Your task → Copy each entry as written.

*** Source records ***

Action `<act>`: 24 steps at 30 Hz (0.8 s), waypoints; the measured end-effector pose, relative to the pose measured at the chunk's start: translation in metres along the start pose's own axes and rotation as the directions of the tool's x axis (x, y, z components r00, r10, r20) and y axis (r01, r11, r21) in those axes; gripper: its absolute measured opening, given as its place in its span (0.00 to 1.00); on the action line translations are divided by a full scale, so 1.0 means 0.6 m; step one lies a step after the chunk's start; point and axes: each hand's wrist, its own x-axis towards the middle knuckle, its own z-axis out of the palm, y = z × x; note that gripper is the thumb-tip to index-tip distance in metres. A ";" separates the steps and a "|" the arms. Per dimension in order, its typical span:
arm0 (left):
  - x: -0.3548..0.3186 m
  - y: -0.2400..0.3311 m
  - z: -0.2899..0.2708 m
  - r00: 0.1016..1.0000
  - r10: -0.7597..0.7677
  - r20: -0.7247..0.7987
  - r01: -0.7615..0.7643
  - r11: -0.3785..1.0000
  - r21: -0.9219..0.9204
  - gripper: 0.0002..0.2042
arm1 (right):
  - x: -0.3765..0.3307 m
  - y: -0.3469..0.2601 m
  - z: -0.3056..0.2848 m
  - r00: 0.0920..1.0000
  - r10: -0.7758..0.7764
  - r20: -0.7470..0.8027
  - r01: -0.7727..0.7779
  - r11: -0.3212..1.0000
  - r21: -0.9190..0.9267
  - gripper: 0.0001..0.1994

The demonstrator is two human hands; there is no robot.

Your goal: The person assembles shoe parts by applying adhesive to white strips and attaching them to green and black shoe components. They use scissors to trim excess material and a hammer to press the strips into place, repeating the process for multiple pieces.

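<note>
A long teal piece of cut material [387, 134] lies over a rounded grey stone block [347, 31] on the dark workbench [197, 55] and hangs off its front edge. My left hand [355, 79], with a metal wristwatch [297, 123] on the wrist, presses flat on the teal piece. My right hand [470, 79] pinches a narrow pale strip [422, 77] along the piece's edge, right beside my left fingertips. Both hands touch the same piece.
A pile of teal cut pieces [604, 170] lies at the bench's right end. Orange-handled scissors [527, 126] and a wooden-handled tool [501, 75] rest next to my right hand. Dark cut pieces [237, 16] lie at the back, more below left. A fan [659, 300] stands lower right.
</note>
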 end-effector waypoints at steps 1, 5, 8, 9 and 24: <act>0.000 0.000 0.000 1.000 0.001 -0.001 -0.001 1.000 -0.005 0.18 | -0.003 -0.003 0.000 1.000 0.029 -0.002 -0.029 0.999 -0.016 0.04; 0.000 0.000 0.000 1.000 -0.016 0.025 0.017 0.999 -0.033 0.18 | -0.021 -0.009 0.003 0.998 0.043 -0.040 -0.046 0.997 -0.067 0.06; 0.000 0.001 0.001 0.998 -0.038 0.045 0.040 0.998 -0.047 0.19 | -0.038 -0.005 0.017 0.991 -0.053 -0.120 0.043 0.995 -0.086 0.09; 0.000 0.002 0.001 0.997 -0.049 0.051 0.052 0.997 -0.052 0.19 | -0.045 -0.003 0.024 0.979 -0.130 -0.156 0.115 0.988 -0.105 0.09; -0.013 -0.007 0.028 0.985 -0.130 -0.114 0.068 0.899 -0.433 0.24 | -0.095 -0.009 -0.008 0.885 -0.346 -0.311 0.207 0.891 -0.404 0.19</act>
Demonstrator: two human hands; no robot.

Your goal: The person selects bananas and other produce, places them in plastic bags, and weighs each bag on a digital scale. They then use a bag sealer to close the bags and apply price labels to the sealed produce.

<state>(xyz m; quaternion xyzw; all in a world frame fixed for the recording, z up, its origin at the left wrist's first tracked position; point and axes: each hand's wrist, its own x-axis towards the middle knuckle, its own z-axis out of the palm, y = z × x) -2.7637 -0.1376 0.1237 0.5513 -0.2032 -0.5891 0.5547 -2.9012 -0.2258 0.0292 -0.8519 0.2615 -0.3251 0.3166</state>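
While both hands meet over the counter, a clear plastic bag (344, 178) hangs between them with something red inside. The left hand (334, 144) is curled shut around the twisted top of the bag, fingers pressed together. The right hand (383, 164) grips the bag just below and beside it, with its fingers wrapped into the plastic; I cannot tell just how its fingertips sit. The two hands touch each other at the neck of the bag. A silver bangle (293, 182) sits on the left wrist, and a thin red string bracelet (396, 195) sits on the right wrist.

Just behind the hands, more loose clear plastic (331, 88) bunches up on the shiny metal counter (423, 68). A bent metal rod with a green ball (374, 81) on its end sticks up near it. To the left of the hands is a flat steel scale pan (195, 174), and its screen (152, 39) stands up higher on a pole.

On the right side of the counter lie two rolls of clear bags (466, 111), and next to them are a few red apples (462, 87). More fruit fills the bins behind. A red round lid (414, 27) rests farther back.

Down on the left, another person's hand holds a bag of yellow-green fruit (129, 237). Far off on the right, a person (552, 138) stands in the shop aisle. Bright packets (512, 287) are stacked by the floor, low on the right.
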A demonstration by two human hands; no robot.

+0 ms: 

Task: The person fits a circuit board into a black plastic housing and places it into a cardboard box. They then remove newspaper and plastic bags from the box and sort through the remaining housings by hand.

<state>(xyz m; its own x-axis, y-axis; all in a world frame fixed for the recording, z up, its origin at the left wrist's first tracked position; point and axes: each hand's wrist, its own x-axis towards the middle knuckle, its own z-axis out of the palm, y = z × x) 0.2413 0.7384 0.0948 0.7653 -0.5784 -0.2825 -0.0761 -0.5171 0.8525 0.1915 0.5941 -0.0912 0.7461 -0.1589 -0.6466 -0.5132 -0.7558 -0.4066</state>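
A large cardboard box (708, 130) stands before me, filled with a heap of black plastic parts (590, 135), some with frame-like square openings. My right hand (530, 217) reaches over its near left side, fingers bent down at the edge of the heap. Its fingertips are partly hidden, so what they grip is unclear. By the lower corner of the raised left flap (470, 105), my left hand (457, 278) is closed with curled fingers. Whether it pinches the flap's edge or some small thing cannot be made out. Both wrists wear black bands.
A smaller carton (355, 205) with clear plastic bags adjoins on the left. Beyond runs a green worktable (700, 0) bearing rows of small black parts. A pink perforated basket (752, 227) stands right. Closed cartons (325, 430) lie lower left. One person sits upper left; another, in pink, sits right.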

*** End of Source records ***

Output below →
Action `<act>`: 24 steps at 30 Hz (0.8 s), waypoints; the measured end-effector pose, relative to the pose measured at the chunk's start: translation in metres along the start pose's own axes and rotation as the directions of the tool's x axis (x, y, z components r00, r10, r20) and y axis (r01, r11, r21) in those axes; gripper: its absolute measured opening, given as its place in its span (0.00 to 1.00); on the action line translations are divided by a full scale, so 1.0 means 0.6 m; step one lies a step after the chunk's start; point and axes: each hand's wrist, its own x-axis towards the middle knuckle, its own z-axis out of the palm, y = z × x; note that gripper is the thumb-tip to index-tip distance in metres. A ";" separates the steps and a "|" the arms. Per dimension in order, its typical span:
arm0 (left):
  - x: -0.3548..0.3186 m
  - y: -0.2400..0.3311 m
  - z: -0.2899..0.2708 m
  - r00: 0.1016..1.0000
  - r10: -0.7597..0.7677
  - r20: -0.7247..0.7987
  - r01: -0.7615..0.7643
  - r11: -0.3785..1.0000
  - r21: -0.9219..0.9204
  - gripper: 0.0002..0.2042
arm1 (right):
  - x: -0.3765..0.3307 m
  - y: -0.3469..0.2601 m
  - z: -0.3056..0.2848 m
  - r00: 0.0920..1.0000
  - r10: -0.7758..0.7764
  - r20: -0.7470..0.8027
  - r01: -0.7727..0.7779
  - r11: -0.3212..1.0000
  - r21: -0.9190..0.9267
  - gripper: 0.0001..0.1994

The demonstrator is two human hands; there is no robot.

Your goal: The person assembles shoe parts by applying adhesive to white strips and attaching them to green and black shoe components. They use scissors to trim excess material and a hammer to press the strips into place, repeating the process for multiple pieces.

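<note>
A long teal piece of cut material [387, 134] lies over a rounded grey stone block [347, 31] on the dark workbench [197, 55] and hangs off its front edge. My left hand [355, 79], with a metal wristwatch [297, 123] on the wrist, presses flat on the teal piece. My right hand [470, 79] pinches a narrow pale strip [422, 77] along the piece's edge, right beside my left fingertips. Both hands touch the same piece.
A pile of teal cut pieces [604, 170] lies at the bench's right end. Orange-handled scissors [527, 126] and a wooden-handled tool [501, 75] rest next to my right hand. Dark cut pieces [237, 16] lie at the back, more below left. A fan [659, 300] stands lower right.
</note>
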 end-effector waypoints at steps 1, 5, 8, 9 and 24: <act>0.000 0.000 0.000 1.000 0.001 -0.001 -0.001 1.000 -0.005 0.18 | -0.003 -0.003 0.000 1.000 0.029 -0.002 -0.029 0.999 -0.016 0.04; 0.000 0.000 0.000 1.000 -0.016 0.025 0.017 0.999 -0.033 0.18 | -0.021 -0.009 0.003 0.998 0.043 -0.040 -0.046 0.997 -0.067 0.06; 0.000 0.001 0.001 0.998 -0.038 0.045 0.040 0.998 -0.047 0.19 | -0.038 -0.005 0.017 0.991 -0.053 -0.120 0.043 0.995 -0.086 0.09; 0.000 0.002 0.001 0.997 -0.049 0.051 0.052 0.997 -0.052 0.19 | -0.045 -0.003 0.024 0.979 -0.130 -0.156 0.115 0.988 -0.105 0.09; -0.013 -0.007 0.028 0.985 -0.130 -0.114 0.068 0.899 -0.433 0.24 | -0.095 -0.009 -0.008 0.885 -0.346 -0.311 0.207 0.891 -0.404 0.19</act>
Demonstrator: two human hands; no robot.

Your goal: The person selects bananas and other produce, places them in plastic bags, and weighs each bag on a digital scale. They then use a bag sealer to close the bags and apply price labels to the sealed produce.

<state>(xyz m; quaternion xyzw; all in a world frame fixed for the recording, z up, its origin at the left wrist's first tracked position; point and axes: each hand's wrist, its own x-axis towards the middle knuckle, its own z-axis out of the palm, y = z × x) -2.7637 -0.1376 0.1237 0.5513 -0.2032 -0.5891 0.5547 -2.9012 -0.2258 0.0292 -0.8519 0.2615 -0.3251 0.3166</state>
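While both hands meet over the counter, a clear plastic bag (344, 178) hangs between them with something red inside. The left hand (334, 144) is curled shut around the twisted top of the bag, fingers pressed together. The right hand (383, 164) grips the bag just below and beside it, with its fingers wrapped into the plastic; I cannot tell just how its fingertips sit. The two hands touch each other at the neck of the bag. A silver bangle (293, 182) sits on the left wrist, and a thin red string bracelet (396, 195) sits on the right wrist.

Just behind the hands, more loose clear plastic (331, 88) bunches up on the shiny metal counter (423, 68). A bent metal rod with a green ball (374, 81) on its end sticks up near it. To the left of the hands is a flat steel scale pan (195, 174), and its screen (152, 39) stands up higher on a pole.

On the right side of the counter lie two rolls of clear bags (466, 111), and next to them are a few red apples (462, 87). More fruit fills the bins behind. A red round lid (414, 27) rests farther back.

Down on the left, another person's hand holds a bag of yellow-green fruit (129, 237). Far off on the right, a person (552, 138) stands in the shop aisle. Bright packets (512, 287) are stacked by the floor, low on the right.
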A demonstration by two human hands; no robot.

+0 ms: 

Task: The person fits a circuit board into a black plastic housing and places it into a cardboard box. They then remove newspaper and plastic bags from the box and sort through the remaining housings by hand.

<state>(xyz m; its own x-axis, y-axis; all in a world frame fixed for the recording, z up, its origin at the left wrist's first tracked position; point and axes: each hand's wrist, its own x-axis towards the middle knuckle, its own z-axis out of the palm, y = z × x) 0.2413 0.7384 0.0948 0.7653 -0.5784 -0.2825 -0.0761 -0.5171 0.8525 0.1915 0.5941 -0.0912 0.7461 -0.1589 -0.6466 -0.5132 -0.7558 -0.4066</state>
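A large cardboard box (708, 130) stands before me, filled with a heap of black plastic parts (590, 135), some with frame-like square openings. My right hand (530, 217) reaches over its near left side, fingers bent down at the edge of the heap. Its fingertips are partly hidden, so what they grip is unclear. By the lower corner of the raised left flap (470, 105), my left hand (457, 278) is closed with curled fingers. Whether it pinches the flap's edge or some small thing cannot be made out. Both wrists wear black bands.
A smaller carton (355, 205) with clear plastic bags adjoins on the left. Beyond runs a green worktable (700, 0) bearing rows of small black parts. A pink perforated basket (752, 227) stands right. Closed cartons (325, 430) lie lower left. One person sits upper left; another, in pink, sits right.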

The output above is complete as it stands.